Worried about such a scenario, the Financial Industry Regulatory Authority (FINRA) last week warned investors about the dangers of tapping your retirement savings for a night out on the town or the purchase of a new tech gadget.
"Remember that with every swipe comes the real potential to wipe out a portion of your hard-earned retirement savings," FINRA senior vice president for investor education John Gannon said.
FINRA, an industry self-regulatory organization, said the 401(k) debit card actually is a "debit and credit card rolled into one."
It acts like a debit card by allowing you to spend your own money, but unlike a normal debit card linked to a bank account, it rings up interest charges and other fees. Each transaction is a loan that must be paid back to the 401(k) account. Default on the loan and you will be hit by taxes and penalties by the IRS.
Even if paid back on time, a 401(k) loan robs the recipient of investment earnings that otherwise could compound their way to a prosperous retirement.
Earlier this year, I calculated that $3,500 borrowed from 401(k) accounts by my wife and I may have cost us about $18,000 in future retirement savings. I called it "one of the dumbest financial moves we ever made" in a February column.
Thankfully, at the time, I couldn't magnify my error by signing up for a debit card to tap my retirement savings some more.
Introduced last year by a company called Reserve Solutions, the 401(k) debit card caught public attention earlier this year and came in for harsh criticism from financial planners and other retirement-savings advocates.
The New York company pitches the 401(k) debit card as a cost-saver for employers and a boon to retirement-plan participation by eliminating "burdensome restrictions associated with taking loans" from worker accounts.
"With the Reserve Solution loan program, we're encouraging investing, not borrowing," the company's Web site states.
But FINRA took a look at the details of the plan and came to a different conclusion.
According to FINRA, when a retirement plan participant signs up for a 401(k) debit card, an approved amount is set aside in a separate money market fund from which the borrower draws using the debit card.
While the funds remain in the money market account, they earn dividends, but they are unlikely to be the kind of returns one needs to earn on long-term, retirement savings.

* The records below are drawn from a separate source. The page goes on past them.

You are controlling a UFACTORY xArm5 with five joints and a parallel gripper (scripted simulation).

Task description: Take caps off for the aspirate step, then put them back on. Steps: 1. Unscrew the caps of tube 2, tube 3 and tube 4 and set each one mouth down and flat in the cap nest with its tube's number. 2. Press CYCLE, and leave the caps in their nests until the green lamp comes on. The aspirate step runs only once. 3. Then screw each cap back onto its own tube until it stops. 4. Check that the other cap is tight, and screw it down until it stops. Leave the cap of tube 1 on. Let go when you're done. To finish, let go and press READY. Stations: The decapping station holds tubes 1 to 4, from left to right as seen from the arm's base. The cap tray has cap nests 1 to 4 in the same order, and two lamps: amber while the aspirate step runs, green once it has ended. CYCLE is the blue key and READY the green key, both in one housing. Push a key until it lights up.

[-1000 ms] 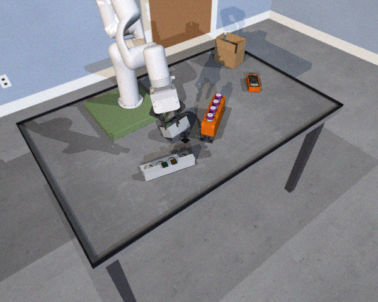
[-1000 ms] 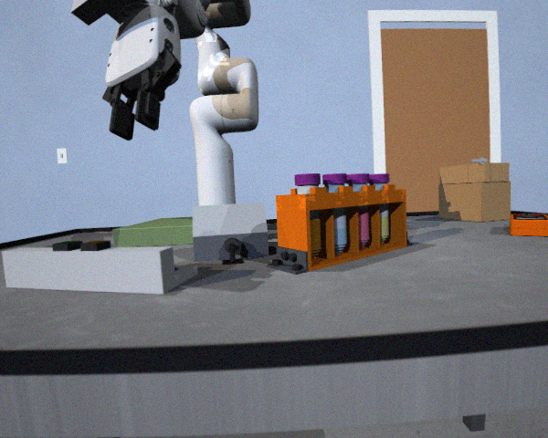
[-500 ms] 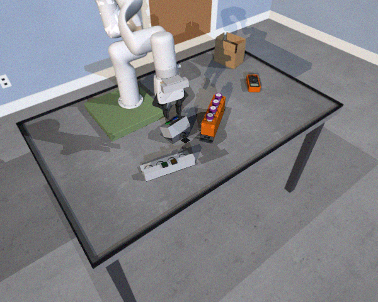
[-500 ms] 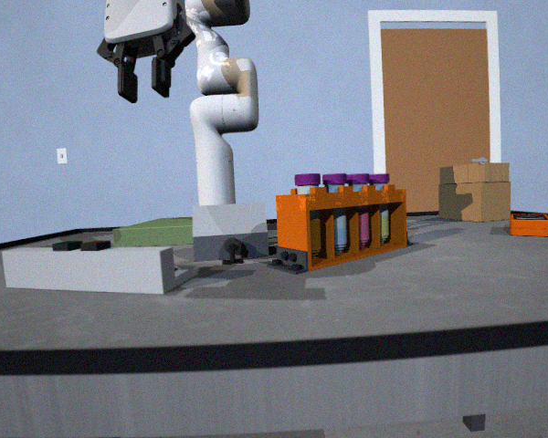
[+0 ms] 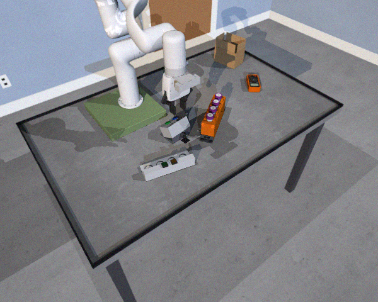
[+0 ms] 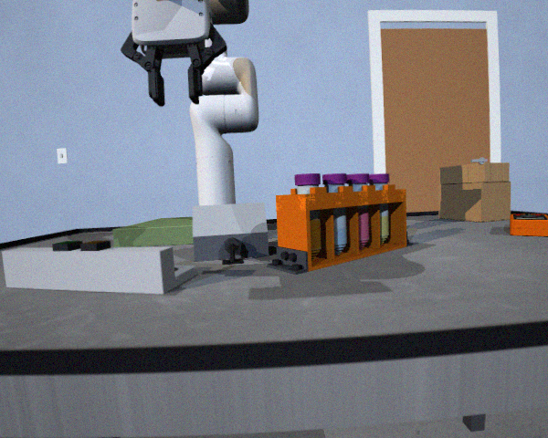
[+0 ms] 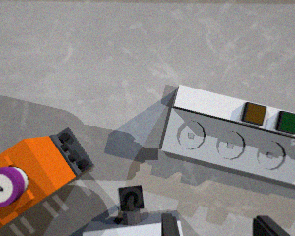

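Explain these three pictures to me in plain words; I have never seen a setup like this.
A white robot arm stands on a green pad on a grey table. One picture looks down from above, one from the side at table height, one from a camera on the arm's wrist. Its two-fingered tool hangs high above the table, partly open and holding nothing. On the table: an orange rack of four tubes, all with purple caps on; a grey cap tray with round nests and two unlit lamps; a small grey key box; a cardboard box; an orange meter.
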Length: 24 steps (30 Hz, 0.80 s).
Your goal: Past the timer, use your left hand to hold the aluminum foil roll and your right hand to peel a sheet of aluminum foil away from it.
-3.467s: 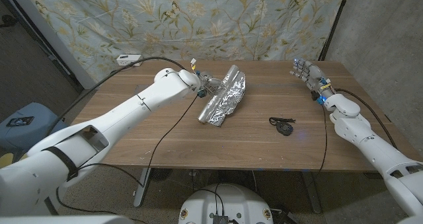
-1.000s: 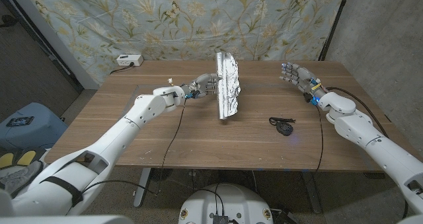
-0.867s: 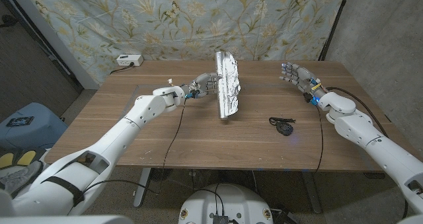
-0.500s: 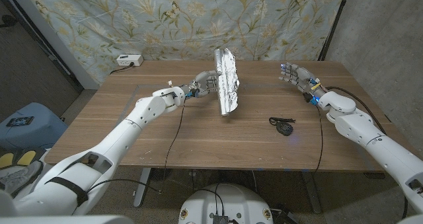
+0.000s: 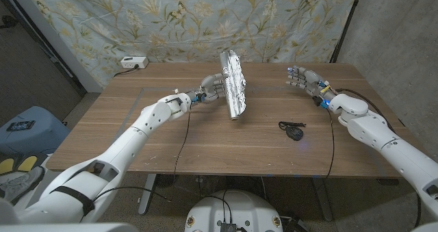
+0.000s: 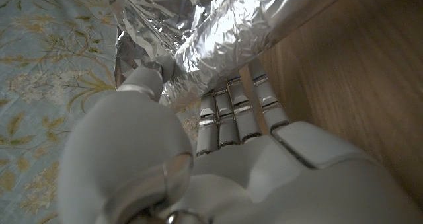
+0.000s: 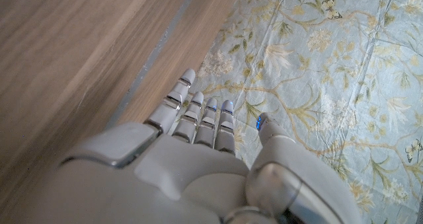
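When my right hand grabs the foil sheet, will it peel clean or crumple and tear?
Likely crumple: the aluminum foil roll already looks heavily creased, so it dents easily. It seems light, since the left hand holds it up near one end. A thin wrinkled edge may tear under a hard pull by the open right hand.

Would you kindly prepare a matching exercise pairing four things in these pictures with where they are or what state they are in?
Things:
1. aluminum foil roll
2. left robot hand
3. right robot hand
4. black timer

Places or states:
A. lies on the wooden table toward the robot's right side
B. fingers spread, holding nothing
C. held nearly upright, crinkled and shiny
D. grips the foil from its side

Pairs: 1-C, 2-D, 3-B, 4-A
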Each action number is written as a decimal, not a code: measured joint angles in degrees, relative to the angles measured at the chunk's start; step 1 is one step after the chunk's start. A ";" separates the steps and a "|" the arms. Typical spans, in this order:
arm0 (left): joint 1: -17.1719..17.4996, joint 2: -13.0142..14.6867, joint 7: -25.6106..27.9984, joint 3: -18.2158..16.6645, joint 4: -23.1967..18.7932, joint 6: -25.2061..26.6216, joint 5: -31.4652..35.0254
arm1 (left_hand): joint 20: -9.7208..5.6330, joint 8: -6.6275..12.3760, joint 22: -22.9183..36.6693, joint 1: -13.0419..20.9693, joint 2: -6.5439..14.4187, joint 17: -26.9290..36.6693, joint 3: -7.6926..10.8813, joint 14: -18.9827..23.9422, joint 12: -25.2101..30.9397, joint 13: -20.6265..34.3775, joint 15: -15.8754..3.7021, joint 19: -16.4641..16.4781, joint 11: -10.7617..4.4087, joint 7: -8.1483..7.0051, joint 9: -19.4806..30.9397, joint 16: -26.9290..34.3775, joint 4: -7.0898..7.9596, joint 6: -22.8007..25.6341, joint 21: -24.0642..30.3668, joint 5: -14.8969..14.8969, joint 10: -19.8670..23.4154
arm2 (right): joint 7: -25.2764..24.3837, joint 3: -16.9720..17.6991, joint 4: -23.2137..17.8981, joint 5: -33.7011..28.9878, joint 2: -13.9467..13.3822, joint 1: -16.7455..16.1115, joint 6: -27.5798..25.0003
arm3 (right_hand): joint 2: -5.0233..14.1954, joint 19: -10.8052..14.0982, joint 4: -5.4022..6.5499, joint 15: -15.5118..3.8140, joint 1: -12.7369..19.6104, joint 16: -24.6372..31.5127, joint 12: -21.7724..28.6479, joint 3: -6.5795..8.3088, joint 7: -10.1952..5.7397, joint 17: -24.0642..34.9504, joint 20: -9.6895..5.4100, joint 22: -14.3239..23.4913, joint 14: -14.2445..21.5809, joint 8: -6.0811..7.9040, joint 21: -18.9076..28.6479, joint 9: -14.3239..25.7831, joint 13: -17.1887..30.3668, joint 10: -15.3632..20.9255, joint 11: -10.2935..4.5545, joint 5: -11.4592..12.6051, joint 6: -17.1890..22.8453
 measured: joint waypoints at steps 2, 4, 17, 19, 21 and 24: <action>0.11 0.00 -0.03 -0.07 0.03 0.25 -0.42 | 0.00 0.01 0.00 0.00 0.00 0.00 0.00 0.00 0.00 0.01 0.00 0.00 0.00 0.00 0.02 0.00 0.00 0.00 0.00 0.00 0.00 | 0.00 -0.14 -1.41 -0.12 -0.85 -0.20 -1.40 | -0.32 0.19 -0.48 0.34 0.32 0.00 0.00 0.14 0.23 -0.09 0.19 0.00 0.35 0.00 0.00 0.00 0.00 0.30 0.30 0.00 0.24; 0.19 0.00 -0.04 -0.08 0.04 0.40 -0.68 | -0.05 0.01 0.00 0.00 0.00 0.20 0.00 0.00 0.00 0.02 0.00 -0.05 0.00 0.00 0.06 0.00 0.00 0.00 0.00 0.01 0.00 | 0.00 -0.20 -2.66 -0.20 -1.58 -0.32 -2.27 | -0.55 0.53 -0.77 0.45 0.55 0.00 0.00 -0.03 0.42 -0.09 0.50 0.00 0.45 0.00 0.00 0.00 0.00 0.16 0.46 0.00 0.43; 0.46 -0.16 -0.53 -0.39 0.64 1.97 -2.88 | -0.32 0.01 0.00 0.01 -0.01 0.54 0.00 0.42 -0.02 0.01 -0.42 -0.32 -0.21 -0.02 0.70 0.00 0.01 -0.03 0.00 0.34 -0.22 | -1.08 -0.32 -10.77 -0.66 -6.02 -1.16 -8.97 | -1.04 0.82 -1.55 0.64 1.04 0.32 0.22 0.13 1.25 -0.36 0.19 0.00 1.07 0.00 -0.23 0.00 0.00 0.61 1.23 0.00 0.63; 0.47 -0.25 -0.68 -0.47 0.81 2.21 -3.29 | -0.32 0.01 0.00 0.02 -0.02 0.54 0.00 0.42 -0.02 -0.39 -0.42 -0.32 -0.21 -0.03 0.83 0.00 0.01 -0.03 0.22 0.34 -0.22 | -1.08 -0.30 -11.36 -0.61 -6.33 -1.23 -9.58 | -1.07 0.82 -1.55 0.64 1.07 0.32 0.22 0.13 1.25 -0.36 0.19 0.00 1.07 0.00 -0.23 0.00 0.00 0.61 1.22 0.00 0.63; 0.47 -0.44 -0.68 -0.59 1.12 2.21 -3.29 | -0.32 0.00 0.00 0.02 -0.02 0.53 0.00 0.42 -0.02 -0.79 -0.42 -0.32 -0.21 -0.03 0.85 0.00 0.01 -0.04 0.22 0.34 -0.21 | -1.08 -0.30 -11.36 -0.54 -6.33 -1.23 -9.94 | -1.07 0.82 -1.55 0.64 1.07 0.32 0.22 0.13 1.25 -0.35 0.19 0.00 1.08 0.00 -0.23 0.00 0.00 0.40 1.43 0.00 0.63; 0.47 -0.77 -1.26 -0.76 1.67 3.05 -4.62 | -0.31 0.00 0.00 0.03 -0.03 0.61 -0.01 0.72 -0.23 -1.08 -0.72 -0.32 -0.21 -0.04 0.87 0.00 0.01 -0.04 0.22 0.34 -0.21 | -1.04 -0.12 -13.23 -0.30 -7.37 -1.48 -11.03 | -1.07 1.02 -1.96 0.64 1.07 0.31 0.22 0.20 1.49 -0.35 0.39 0.00 1.08 0.00 -0.23 0.00 0.00 0.40 1.43 -0.08 0.39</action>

As FINRA noted, money market funds earned an average annual rate of return of just 3.7 percent between 1926 and 2007. That compares to the 10.4 percent earned by U.S. large cap stocks over the same period.
With the 401(k) debit card, the amount borrowed each day is totaled and counted as a single loan. Use the card on a second day and any transactions on that day will count as a separate loan. This means you could have multiple loans, each with different repayment terms.
The interest on the 401(k) loan starts accruing as soon as a transaction posts to an account. There is no grace period as there can be with a credit card.